Het verheugt mij dat u de nodige waakzaamheid aan de dag hebt gelegd, waar voorgangers dat blijkbaar niet hebben gedaan. Ik heb vandaag toch wel iets nieuws geleerd, namelijk dat de kiem voor de juridische uitspraak blijkbaar twee legislaturen geleden te zoeken is, in het niet zo strikt opvolgen van de aanvraag van Vitare door toenmalig minister Keulen.
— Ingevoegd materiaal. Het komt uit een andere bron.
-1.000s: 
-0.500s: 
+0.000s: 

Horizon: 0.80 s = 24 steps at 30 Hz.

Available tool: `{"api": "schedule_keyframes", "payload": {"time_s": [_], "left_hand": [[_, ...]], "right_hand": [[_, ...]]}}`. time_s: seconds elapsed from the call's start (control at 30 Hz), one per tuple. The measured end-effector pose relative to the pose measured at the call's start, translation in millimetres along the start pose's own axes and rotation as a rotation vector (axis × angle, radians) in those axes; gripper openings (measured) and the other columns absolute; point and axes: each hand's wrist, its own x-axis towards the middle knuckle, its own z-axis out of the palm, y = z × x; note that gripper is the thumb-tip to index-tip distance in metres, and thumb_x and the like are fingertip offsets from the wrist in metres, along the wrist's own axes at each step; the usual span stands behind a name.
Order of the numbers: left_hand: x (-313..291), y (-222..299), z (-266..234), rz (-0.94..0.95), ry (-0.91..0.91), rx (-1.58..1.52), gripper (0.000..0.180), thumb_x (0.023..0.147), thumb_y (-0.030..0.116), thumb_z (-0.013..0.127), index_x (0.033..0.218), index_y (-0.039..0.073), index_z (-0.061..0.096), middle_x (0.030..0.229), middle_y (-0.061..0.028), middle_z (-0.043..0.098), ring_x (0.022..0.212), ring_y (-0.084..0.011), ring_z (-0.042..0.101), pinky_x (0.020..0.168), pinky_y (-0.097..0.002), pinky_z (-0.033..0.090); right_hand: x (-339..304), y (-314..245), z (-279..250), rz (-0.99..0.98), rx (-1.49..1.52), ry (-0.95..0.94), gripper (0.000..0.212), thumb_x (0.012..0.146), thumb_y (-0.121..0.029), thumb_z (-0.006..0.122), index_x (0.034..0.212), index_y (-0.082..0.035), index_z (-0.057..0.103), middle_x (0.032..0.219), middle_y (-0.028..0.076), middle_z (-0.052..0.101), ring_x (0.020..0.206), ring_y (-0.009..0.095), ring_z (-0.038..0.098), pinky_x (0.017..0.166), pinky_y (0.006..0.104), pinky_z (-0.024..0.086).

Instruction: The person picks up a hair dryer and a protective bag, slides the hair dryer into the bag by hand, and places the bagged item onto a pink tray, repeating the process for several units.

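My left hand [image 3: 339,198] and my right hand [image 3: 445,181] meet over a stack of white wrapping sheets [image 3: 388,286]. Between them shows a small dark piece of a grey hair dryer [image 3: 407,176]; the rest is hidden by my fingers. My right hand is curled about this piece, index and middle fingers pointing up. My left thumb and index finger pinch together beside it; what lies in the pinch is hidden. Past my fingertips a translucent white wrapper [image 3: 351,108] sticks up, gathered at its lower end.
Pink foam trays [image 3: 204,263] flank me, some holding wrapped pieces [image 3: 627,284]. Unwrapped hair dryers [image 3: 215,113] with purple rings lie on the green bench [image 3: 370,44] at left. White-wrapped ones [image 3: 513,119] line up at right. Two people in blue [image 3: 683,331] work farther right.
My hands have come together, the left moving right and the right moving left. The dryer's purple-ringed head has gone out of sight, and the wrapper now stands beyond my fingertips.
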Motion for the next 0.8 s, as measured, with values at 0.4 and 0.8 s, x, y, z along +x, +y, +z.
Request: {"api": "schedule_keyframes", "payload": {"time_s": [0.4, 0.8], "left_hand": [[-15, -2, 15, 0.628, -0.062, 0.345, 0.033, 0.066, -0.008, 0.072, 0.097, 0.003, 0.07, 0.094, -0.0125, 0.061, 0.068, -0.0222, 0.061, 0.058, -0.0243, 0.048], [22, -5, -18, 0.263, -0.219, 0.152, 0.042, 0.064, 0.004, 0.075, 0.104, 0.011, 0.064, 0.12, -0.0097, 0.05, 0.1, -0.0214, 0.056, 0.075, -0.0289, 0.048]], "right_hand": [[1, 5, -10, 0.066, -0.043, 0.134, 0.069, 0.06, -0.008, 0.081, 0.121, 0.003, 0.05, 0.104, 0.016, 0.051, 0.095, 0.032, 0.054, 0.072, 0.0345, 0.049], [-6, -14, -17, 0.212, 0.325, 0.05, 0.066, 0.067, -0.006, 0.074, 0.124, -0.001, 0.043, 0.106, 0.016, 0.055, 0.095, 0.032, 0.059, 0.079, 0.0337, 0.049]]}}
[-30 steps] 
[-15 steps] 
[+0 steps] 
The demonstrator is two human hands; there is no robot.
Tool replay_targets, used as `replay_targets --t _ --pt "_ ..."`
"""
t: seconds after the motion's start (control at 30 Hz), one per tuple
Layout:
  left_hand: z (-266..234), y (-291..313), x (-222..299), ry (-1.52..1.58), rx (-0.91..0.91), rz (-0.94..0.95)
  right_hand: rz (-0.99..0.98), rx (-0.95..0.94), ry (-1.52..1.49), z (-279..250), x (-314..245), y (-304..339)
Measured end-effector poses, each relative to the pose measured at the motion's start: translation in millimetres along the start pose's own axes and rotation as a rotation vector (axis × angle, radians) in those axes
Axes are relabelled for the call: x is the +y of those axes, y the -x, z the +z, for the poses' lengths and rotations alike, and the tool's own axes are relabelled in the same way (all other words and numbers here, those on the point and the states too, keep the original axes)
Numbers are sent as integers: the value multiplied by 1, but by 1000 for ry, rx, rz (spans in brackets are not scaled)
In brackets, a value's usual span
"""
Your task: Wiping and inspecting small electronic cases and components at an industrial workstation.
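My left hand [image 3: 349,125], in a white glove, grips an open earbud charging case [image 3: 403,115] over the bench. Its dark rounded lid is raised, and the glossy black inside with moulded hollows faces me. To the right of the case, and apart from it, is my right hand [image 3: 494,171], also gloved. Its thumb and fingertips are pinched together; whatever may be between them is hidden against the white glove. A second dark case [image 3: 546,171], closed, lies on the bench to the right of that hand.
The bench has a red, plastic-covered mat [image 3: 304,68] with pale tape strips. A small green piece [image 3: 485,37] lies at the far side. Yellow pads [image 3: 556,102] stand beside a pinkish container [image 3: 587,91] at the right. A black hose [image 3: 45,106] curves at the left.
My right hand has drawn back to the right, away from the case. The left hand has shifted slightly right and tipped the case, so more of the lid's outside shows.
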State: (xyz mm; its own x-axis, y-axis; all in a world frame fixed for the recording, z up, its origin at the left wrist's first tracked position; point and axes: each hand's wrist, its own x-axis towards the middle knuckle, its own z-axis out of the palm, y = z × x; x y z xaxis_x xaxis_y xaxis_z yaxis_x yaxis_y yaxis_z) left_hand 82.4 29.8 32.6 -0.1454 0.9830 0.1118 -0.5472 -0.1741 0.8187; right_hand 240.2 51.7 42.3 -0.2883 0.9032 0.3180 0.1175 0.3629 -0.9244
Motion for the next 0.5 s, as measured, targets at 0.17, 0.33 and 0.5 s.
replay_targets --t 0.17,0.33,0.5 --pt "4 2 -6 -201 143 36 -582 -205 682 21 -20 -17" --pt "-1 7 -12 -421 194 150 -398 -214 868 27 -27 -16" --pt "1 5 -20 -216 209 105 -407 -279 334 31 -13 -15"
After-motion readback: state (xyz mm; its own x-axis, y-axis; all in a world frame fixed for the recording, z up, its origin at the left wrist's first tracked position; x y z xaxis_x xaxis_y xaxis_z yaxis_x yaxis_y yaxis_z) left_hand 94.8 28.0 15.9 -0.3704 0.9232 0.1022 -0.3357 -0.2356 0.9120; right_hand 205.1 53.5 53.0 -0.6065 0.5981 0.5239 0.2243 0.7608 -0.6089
Maar goed, we moeten ons niet verliezen in het vingerwijzen. We moeten onze tijd en energie vooral steken in het zoeken naar oplossingen. Ik heb het gevoel dat bij de meeste mensen die bij deze vraag aan het woord zijn gekomen, de wil er is om daar samen aan te werken. Dat belooft.
Mevrouw Partyka heeft het woord.
Ik sluit me aan bij collega Anseeuw. Ik wil nog eens herhalen dat het belangrijkste de alertheid is die we moeten hebben als we overheidsmiddelen besteden, in welk systeem dan ook, voor algemeen nut. Die alertheid voor malversaties en misbruiken in een systeem is ontzettend belangrijk. Ook in toekomstige samenwerkingen of subsidiesystemen die we opzoeken in deze sector, is dat de belangrijkste les. (Opmerkingen van Michèle Hostekint)
Mevrouw Hostekint, u hebt uw vraag kunnen stellen, de minister heeft erop geantwoord. Als u andere vragen hebt, dan mag u een nieuwe vraag om uitleg indienen. Dan zal die beoordeeld worden op haar merites. Of u dient een schriftelijke vraag in.
De vragen om uitleg zijn afgehandeld.